By default, the PyQBPP module pyqbpp (alias of pyqbpp.c32e64) uses 32-bit coefficients and 64-bit energy values, which runs fastest. For factorizing large composite numbers whose penalty coefficients may exceed 32 bits, we switch to arbitrary precision integer arithmetic by importing pyqbpp.cppint, which sets both coeff_t and energy_t to cpp_int. In PyQBPP, the type selection is made by importing the appropriate submodule (pyqbpp.c32e64, pyqbpp.cppint, etc.). All subsequent qbpp.var, ==/<=/>= constraints, qbpp.EasySolver calls then use the chosen coefficient/energy types consistently.
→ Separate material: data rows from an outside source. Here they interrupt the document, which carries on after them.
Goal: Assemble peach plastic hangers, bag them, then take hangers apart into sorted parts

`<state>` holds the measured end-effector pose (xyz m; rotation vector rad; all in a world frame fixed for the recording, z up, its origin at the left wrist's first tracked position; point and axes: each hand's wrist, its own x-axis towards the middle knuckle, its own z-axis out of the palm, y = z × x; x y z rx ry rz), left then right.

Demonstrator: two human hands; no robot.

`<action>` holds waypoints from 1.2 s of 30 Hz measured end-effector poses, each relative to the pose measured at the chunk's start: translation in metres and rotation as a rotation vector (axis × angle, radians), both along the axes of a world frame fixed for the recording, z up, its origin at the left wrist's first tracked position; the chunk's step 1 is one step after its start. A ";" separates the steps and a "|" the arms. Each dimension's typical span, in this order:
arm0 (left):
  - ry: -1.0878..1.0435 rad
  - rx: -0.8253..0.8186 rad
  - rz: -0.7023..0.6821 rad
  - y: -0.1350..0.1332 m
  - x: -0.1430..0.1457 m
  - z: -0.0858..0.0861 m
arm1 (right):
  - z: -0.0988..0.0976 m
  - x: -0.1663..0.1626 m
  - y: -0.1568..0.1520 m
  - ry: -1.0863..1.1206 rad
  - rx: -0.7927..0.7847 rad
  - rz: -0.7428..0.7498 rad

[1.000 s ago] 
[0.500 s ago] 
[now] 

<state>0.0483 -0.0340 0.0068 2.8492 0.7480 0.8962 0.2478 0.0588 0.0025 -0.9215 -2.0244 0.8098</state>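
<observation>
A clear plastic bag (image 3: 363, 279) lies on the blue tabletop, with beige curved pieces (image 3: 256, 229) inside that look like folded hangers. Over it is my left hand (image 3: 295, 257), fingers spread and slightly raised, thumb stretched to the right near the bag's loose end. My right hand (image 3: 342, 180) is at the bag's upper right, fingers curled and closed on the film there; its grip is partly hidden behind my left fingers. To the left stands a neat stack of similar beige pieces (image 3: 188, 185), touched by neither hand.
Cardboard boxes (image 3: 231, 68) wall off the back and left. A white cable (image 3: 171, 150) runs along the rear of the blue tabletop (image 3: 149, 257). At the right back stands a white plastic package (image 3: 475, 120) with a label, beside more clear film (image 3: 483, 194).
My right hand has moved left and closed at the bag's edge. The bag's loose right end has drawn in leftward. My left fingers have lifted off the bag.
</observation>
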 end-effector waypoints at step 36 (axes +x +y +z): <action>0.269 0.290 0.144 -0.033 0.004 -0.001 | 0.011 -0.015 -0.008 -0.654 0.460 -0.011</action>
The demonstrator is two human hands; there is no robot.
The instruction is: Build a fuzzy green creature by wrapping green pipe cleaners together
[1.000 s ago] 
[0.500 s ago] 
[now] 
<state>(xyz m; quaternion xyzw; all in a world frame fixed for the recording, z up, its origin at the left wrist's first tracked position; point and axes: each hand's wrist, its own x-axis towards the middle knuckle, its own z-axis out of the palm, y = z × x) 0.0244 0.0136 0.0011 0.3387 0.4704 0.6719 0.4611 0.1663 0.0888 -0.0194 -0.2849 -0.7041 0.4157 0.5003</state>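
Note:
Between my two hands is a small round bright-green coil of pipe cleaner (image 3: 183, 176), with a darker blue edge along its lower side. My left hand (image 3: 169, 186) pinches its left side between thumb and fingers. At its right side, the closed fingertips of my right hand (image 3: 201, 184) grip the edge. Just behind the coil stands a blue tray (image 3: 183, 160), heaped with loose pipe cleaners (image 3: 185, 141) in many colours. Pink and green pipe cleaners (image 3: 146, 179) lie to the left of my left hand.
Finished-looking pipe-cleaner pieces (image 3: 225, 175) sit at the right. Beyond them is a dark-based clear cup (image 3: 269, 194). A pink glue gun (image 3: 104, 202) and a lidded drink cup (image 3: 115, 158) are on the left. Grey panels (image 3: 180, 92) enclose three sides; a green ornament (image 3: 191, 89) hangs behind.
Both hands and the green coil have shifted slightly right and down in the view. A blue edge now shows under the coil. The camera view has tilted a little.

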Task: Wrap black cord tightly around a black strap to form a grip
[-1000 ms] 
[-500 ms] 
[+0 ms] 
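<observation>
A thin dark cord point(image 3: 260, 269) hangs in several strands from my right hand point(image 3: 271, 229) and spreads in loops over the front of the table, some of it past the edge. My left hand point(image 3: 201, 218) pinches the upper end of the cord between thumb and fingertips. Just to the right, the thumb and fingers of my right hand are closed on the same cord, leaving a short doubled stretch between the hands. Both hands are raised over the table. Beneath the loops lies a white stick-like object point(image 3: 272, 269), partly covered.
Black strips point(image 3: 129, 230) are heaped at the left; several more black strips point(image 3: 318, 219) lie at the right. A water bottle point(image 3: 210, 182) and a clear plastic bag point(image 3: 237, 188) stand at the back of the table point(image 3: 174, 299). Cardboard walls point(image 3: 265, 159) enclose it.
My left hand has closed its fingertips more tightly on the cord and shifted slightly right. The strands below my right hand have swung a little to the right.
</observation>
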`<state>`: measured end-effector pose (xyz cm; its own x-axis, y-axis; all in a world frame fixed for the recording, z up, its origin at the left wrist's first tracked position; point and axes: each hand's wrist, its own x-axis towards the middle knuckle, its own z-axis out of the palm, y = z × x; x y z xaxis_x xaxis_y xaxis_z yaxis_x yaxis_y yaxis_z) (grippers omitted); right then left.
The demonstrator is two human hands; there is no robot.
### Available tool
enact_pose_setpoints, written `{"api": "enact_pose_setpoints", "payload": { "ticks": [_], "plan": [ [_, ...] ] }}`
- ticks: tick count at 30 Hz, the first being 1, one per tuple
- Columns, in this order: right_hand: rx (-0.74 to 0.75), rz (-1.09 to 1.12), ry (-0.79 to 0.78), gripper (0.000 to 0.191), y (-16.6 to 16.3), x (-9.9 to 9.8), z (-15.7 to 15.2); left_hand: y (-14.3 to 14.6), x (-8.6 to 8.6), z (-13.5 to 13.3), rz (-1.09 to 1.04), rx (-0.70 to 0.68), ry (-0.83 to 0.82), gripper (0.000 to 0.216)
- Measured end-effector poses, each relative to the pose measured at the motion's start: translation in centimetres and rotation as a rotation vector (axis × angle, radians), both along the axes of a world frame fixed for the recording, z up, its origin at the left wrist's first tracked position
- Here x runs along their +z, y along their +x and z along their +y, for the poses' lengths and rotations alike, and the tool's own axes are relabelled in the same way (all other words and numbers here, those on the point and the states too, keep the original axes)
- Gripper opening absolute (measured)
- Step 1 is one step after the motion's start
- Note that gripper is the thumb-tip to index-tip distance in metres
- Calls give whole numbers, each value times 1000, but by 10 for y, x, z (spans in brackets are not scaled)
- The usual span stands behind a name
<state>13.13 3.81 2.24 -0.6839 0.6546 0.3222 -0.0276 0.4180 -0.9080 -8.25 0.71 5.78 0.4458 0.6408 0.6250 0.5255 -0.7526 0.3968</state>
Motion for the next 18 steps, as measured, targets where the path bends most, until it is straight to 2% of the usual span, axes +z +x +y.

The following program factorizes the product of two large prime numbers:

import pyqbpp.cppint as qbpp

p = qbpp.var("p", between=(2, 2000000))
q = qbpp.var("q", between=(2, 2000000))

f = (p * q == 1000039 * 1000079)
f.simplify_as_binary()
print("f =", f)

solver = qbpp.EasySolver(f)
sol = solver.search(target_energy=0)

print("sol =", sol)
print("p =", sol(p))
print("q =", sol(q))

Since Python natively supports arbitrary-precision integers, the target value 1000039 * 1000079 is written directly as a Python int. Once pyqbpp.cppint is imported, PyQBPP stores and manipulates all coefficients and energy values as Python int, so the upper bound 2000000 and the target product can be written naturally as Python integers.

This program outputs the following result:

f = 1000236020078726181467929 -4000472012304*p[0] -8000944024600*p[1] -16001888049168*p[2] -32003776098208*p[3] -64007552195904*p[4] -128015104389760*p[5] -256030208771328*p[6] -512060417509888*p[7] -1024120834888704*p[8] -2048241669253120*p[9] -4096483336409088*p[10] -8192966664429568*p[11] -16385933295304704*p[12] -32771866456391680*p[13] -65543732375912448*p[14] -131087462604341248*p[15] -262174916618747904*p[16] -524349798877757440*p[17] -1048699460316561408*p[18] -2097398370877308928*p[19] -3806137462543214568*p[20] -4000472012304*q[0] -8000944024600*q[1] ...

[omitted]

... +995284220088838892027904*p[19]*p[20]*q[19]*q[20]
sol = Sol(energy=0, {p[0]: 0, p[1]: 1, p[2]: 1, p[3]: 1, p[4]: 0, ..., q[19]: 0, q[20]: 1})
p = 1000079
q = 1000039

We can see that the expression f contains very large coefficients (well beyond the 64-bit range), and the factorization of the large composite number is correctly obtained as $1000079 \times 1000039$. Each of the integer variables $p$ and $q$ is expanded into 21 binary variables (p[0]-p[20], q[0]-q[20]) to cover the range $[2, 2000000]$.

TIP For arbitrary precision integers, use import pyqbpp.cppint as qbpp. For other integer type variants, import the corresponding submodule such as pyqbpp.c64e64 or pyqbpp.c128e128.